_Exercise goal_: In how many lines of the records does "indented" appear? Answer with one number.

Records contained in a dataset
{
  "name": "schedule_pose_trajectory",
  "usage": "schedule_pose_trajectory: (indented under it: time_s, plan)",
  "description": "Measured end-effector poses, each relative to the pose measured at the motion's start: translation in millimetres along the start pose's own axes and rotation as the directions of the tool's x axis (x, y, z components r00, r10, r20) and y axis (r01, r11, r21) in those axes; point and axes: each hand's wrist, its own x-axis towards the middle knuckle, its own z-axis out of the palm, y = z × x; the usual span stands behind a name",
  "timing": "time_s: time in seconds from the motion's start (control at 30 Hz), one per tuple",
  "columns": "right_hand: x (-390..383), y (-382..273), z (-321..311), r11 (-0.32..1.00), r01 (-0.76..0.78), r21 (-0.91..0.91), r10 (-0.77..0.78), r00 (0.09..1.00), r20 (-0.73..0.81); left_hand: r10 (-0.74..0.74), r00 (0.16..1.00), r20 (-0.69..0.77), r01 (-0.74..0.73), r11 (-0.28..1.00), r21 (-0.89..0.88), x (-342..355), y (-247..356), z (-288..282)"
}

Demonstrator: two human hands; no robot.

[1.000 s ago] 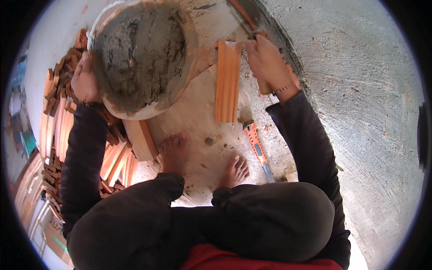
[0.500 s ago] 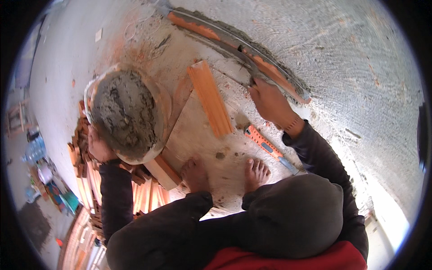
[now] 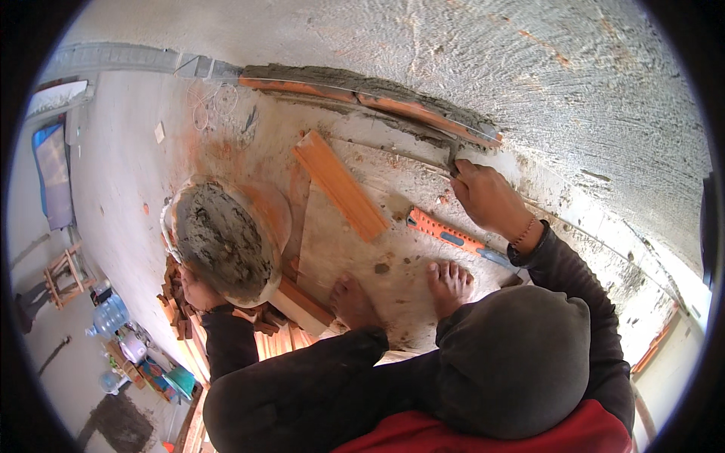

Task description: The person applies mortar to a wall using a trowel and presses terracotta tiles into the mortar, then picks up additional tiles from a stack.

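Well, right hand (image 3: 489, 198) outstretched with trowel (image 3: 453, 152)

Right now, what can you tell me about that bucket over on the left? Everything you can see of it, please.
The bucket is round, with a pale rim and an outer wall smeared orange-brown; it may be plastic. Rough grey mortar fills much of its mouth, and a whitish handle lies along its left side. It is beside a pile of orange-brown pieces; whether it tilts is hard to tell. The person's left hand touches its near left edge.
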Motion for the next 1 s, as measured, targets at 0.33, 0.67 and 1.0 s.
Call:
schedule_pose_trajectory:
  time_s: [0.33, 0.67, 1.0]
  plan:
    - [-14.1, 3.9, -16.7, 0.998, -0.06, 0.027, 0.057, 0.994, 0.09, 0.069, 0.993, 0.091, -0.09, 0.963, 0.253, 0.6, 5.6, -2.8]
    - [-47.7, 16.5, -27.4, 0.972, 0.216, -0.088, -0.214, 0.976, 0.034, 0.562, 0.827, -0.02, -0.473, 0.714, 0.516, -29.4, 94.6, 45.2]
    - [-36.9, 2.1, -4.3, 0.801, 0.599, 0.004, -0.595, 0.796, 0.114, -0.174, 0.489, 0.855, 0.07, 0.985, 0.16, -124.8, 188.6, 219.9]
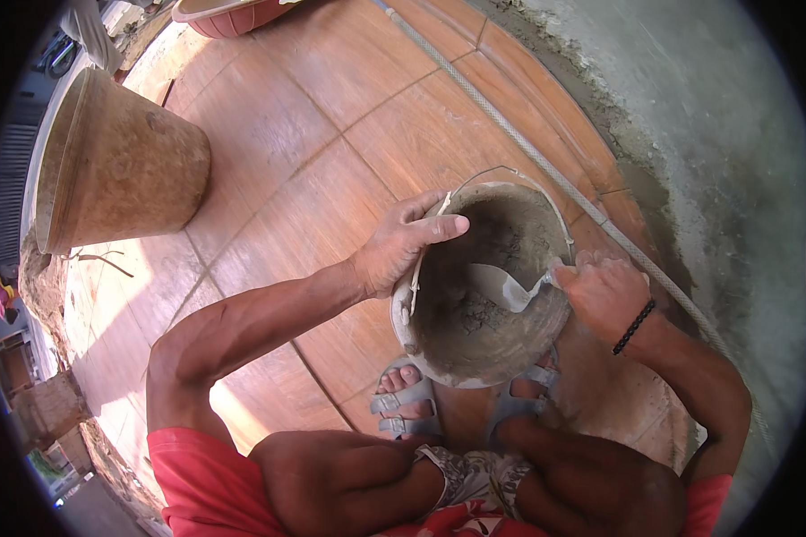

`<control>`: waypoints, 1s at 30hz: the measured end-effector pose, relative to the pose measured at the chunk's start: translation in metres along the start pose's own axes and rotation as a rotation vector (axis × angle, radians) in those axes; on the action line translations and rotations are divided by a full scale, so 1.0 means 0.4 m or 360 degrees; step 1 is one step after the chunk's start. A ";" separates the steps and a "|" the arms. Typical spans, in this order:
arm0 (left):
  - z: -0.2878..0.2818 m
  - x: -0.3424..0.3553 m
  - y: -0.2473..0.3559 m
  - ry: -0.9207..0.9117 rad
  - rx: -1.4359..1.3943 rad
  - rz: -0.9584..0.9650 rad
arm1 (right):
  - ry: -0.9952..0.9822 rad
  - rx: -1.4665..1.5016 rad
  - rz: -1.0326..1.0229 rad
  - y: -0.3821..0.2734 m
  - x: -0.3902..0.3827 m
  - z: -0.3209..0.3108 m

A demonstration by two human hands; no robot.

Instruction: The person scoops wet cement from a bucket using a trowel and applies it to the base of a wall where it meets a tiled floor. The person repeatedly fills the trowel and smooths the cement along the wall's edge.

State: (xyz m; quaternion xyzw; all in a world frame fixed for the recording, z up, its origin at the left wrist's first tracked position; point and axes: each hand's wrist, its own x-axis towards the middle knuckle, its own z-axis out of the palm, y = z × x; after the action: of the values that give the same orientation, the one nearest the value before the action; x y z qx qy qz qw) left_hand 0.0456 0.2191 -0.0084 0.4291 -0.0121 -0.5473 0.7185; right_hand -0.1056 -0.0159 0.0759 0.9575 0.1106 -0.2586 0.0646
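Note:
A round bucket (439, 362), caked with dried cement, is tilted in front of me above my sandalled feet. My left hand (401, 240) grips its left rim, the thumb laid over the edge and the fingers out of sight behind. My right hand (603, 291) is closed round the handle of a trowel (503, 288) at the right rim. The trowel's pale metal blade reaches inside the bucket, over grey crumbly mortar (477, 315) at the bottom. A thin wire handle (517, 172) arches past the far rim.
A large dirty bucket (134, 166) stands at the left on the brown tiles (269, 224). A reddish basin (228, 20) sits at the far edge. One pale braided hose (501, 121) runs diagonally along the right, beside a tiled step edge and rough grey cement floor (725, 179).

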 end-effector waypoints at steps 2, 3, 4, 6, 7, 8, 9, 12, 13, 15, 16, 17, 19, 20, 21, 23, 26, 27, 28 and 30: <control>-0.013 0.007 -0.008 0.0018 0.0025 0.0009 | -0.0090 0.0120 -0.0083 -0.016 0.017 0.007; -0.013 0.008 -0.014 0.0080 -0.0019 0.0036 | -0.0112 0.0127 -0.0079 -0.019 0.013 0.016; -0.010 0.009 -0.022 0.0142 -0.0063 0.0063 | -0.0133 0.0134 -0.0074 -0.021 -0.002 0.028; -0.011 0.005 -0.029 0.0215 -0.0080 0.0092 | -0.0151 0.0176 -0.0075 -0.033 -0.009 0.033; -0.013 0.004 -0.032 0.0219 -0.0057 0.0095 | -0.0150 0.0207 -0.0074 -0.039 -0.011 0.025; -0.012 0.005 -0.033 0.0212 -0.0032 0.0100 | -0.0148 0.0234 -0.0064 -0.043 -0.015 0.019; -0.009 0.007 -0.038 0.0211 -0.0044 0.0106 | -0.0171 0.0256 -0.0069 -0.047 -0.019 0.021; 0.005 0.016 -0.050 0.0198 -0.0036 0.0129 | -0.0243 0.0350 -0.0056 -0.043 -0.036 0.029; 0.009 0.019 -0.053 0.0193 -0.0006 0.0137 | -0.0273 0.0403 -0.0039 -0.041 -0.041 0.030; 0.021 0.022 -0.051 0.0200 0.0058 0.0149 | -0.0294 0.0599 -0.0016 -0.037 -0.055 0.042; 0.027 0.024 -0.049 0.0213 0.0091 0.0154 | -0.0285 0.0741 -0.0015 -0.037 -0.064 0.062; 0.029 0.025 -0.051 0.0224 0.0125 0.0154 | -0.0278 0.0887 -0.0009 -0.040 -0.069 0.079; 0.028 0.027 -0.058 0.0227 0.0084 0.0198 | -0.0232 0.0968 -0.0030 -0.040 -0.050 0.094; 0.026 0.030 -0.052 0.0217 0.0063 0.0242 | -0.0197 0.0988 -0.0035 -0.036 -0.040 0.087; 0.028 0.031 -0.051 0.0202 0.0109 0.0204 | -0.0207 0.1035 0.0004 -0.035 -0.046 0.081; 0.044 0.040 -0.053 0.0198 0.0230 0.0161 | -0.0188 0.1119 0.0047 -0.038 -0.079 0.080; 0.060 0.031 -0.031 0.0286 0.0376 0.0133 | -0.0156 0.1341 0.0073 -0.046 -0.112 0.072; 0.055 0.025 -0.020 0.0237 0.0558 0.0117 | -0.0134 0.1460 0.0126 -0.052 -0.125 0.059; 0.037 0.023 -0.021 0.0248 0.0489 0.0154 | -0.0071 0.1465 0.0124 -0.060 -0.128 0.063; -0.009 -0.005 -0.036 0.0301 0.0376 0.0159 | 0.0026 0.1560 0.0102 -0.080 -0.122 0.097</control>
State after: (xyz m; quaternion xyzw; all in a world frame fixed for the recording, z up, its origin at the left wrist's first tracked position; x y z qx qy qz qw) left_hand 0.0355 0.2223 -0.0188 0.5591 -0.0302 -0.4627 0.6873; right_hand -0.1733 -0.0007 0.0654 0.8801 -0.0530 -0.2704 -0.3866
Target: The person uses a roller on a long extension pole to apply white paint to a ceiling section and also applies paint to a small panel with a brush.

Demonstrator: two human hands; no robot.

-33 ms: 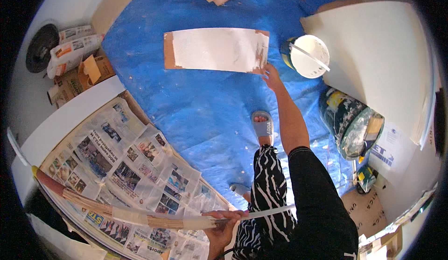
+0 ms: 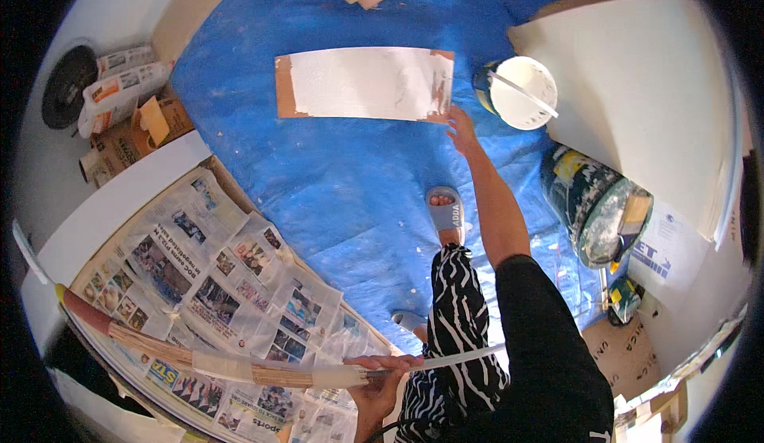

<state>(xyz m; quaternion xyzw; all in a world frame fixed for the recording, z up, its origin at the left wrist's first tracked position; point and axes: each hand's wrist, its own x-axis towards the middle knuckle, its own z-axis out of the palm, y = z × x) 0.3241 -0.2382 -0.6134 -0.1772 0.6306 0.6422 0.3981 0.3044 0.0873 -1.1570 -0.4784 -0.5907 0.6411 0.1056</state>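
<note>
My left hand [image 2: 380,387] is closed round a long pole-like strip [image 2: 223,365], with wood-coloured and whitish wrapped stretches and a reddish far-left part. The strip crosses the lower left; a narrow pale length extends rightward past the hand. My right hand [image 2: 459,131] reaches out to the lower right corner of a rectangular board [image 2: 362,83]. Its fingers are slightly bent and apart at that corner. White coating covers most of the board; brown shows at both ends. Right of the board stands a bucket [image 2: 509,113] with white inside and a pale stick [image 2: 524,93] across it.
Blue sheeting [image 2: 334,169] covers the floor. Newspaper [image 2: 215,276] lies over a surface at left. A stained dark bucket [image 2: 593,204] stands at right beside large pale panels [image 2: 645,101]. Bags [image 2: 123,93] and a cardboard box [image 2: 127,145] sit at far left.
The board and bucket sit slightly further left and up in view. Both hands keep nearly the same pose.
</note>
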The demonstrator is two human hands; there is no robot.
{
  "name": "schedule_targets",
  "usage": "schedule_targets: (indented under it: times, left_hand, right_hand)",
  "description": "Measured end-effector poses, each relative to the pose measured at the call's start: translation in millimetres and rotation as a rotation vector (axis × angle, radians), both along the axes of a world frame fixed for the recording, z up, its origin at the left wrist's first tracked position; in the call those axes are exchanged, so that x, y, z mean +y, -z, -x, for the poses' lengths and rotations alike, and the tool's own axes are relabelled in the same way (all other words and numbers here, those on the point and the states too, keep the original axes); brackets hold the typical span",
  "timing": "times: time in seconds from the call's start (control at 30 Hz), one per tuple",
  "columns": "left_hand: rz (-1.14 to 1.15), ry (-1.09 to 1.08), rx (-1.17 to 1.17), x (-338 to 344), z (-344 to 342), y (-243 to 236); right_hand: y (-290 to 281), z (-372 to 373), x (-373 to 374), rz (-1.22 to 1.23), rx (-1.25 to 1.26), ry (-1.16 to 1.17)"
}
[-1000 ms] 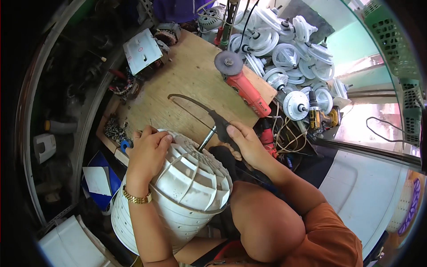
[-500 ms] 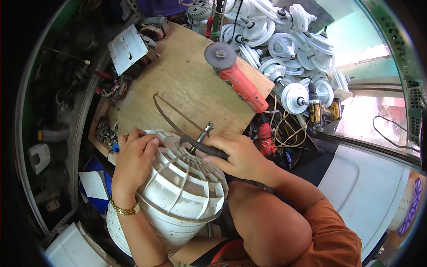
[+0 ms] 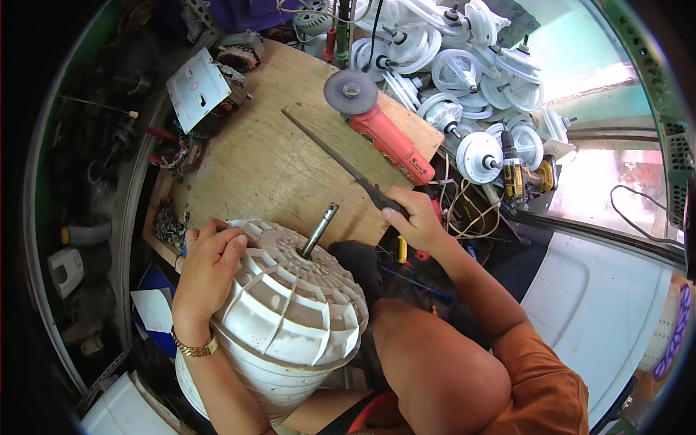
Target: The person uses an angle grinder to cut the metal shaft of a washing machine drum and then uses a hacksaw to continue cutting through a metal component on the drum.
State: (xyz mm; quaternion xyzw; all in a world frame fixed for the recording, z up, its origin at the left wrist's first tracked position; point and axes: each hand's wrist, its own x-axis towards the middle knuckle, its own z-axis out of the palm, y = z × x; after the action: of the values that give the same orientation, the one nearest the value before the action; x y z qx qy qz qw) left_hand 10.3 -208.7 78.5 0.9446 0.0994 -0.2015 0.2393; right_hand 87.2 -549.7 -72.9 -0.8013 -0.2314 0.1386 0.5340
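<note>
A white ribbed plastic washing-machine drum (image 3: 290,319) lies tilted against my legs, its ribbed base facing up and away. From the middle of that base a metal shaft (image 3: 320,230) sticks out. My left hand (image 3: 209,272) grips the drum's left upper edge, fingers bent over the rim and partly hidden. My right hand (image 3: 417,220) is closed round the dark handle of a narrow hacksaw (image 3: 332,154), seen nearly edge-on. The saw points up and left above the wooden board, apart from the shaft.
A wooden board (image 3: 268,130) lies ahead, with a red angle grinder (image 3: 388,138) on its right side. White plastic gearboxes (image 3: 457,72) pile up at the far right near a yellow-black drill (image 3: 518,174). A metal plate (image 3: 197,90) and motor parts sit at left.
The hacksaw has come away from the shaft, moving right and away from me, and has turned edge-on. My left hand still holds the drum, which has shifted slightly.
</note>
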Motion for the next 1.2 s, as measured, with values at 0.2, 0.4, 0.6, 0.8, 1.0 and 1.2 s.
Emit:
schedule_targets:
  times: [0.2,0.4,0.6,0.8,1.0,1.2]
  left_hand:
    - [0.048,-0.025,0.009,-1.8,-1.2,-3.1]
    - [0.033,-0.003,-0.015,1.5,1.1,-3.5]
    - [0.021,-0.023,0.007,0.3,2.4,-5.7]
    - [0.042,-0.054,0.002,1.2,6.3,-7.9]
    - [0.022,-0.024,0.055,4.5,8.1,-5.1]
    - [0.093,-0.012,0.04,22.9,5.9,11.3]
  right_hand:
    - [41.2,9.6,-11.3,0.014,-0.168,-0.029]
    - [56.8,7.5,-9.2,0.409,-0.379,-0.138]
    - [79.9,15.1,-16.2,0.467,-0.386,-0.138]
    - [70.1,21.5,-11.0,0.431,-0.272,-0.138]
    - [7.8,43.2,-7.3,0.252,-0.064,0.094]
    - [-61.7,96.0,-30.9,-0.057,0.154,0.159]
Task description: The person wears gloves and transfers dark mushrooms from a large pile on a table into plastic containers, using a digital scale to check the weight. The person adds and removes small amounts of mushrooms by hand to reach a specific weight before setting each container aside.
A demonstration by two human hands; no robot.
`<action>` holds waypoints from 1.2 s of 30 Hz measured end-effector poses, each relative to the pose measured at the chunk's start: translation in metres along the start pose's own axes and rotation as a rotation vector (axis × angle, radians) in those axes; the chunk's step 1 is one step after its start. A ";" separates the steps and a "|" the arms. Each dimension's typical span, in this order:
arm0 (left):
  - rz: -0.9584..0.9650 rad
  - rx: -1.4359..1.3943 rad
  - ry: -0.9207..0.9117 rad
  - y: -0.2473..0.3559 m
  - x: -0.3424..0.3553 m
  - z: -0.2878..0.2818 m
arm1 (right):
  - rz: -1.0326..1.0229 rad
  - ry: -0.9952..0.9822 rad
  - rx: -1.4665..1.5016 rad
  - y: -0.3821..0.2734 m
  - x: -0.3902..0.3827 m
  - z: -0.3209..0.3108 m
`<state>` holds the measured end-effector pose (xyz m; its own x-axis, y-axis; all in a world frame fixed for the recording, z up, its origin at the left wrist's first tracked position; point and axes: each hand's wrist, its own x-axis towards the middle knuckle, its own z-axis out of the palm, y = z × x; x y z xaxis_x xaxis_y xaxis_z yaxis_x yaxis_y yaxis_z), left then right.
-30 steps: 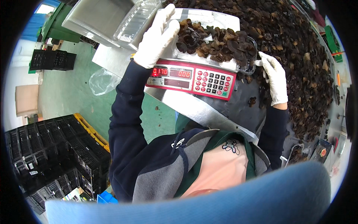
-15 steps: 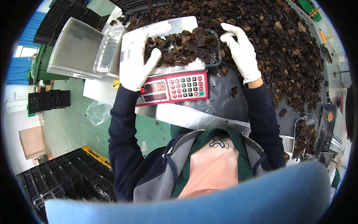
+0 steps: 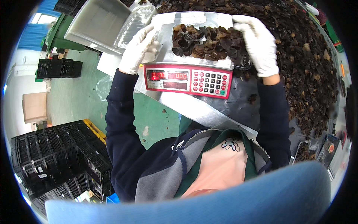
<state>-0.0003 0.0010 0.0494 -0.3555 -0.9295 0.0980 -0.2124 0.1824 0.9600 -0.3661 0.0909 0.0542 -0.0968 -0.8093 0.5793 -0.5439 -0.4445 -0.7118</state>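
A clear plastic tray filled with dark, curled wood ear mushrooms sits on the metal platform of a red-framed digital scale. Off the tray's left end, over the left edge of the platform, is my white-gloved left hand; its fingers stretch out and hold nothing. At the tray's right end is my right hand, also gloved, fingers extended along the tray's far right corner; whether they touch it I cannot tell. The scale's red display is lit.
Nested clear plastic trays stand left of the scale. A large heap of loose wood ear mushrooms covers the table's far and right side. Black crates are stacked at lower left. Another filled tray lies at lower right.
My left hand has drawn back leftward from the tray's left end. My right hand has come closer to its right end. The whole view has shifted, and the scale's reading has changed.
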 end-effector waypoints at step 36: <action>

_Answer to this problem_: 2